No one questioned the nature of reality so starkly as Berkeley; and in the early 18th century most people believed in this world, the heavenly, but no more; and while observers in the 19th and mid-20th centuries had matured philosophically to appreciate that truth and reality were more elusive and a matter of perception, today’s world is far more challenging. In the Age of the Internet, who can tell what is true or false, real or unreal? It is an age of competing claims, photo-shopping, and imagination. It is so seductive and easy to believe whatever you read or see, why bother hunting for corroboration?

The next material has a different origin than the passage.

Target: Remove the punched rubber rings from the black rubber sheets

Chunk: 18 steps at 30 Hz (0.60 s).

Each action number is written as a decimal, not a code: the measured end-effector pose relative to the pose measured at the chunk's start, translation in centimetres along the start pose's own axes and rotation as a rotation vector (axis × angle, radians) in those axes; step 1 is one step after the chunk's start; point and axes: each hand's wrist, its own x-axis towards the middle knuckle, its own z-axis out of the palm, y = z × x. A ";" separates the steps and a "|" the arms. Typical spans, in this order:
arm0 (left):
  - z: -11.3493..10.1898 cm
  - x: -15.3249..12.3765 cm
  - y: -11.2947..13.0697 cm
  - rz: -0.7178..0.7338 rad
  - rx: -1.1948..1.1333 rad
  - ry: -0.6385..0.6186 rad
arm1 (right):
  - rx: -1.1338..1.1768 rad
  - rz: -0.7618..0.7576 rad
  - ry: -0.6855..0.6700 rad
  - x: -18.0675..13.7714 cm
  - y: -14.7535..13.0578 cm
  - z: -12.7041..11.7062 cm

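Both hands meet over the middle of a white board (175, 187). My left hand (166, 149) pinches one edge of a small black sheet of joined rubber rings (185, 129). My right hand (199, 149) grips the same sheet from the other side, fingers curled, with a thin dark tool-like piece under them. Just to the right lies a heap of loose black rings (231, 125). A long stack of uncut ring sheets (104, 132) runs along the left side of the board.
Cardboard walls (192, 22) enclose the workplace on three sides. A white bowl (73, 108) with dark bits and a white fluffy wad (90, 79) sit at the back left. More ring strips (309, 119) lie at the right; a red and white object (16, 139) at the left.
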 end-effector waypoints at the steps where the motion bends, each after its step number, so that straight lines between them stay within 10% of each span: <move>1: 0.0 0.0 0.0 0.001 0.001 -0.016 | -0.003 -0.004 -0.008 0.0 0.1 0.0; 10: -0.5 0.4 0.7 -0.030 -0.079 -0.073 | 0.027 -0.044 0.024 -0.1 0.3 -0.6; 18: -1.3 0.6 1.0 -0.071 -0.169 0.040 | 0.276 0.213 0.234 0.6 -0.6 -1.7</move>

Gary Younge correctly observes this trend, but draws the wrong conclusion:
These moments of deception go beyond sport and show business. They are emblematic of a culture where marketing trumps substance, cynicism triumphs over sincerity, and what is fake is openly and actively promoted over what is true.
Authenticity and transparency, it turns out, are just two options among many. Worse still, we all too often actively collude in the deception on the grounds that the version of events that has been curated for us is preferable to the truth.
Of course authenticity and transparency are just options in this virtual, cybernetic world; and yes, alternative realities are being curated for us during this transition period before our eventual self-curated imagined, virtual world. The train has left the station. The smell of ‘real’ grass, ‘real’ lilacs, and ‘real’ pine trees will soon be things of the past.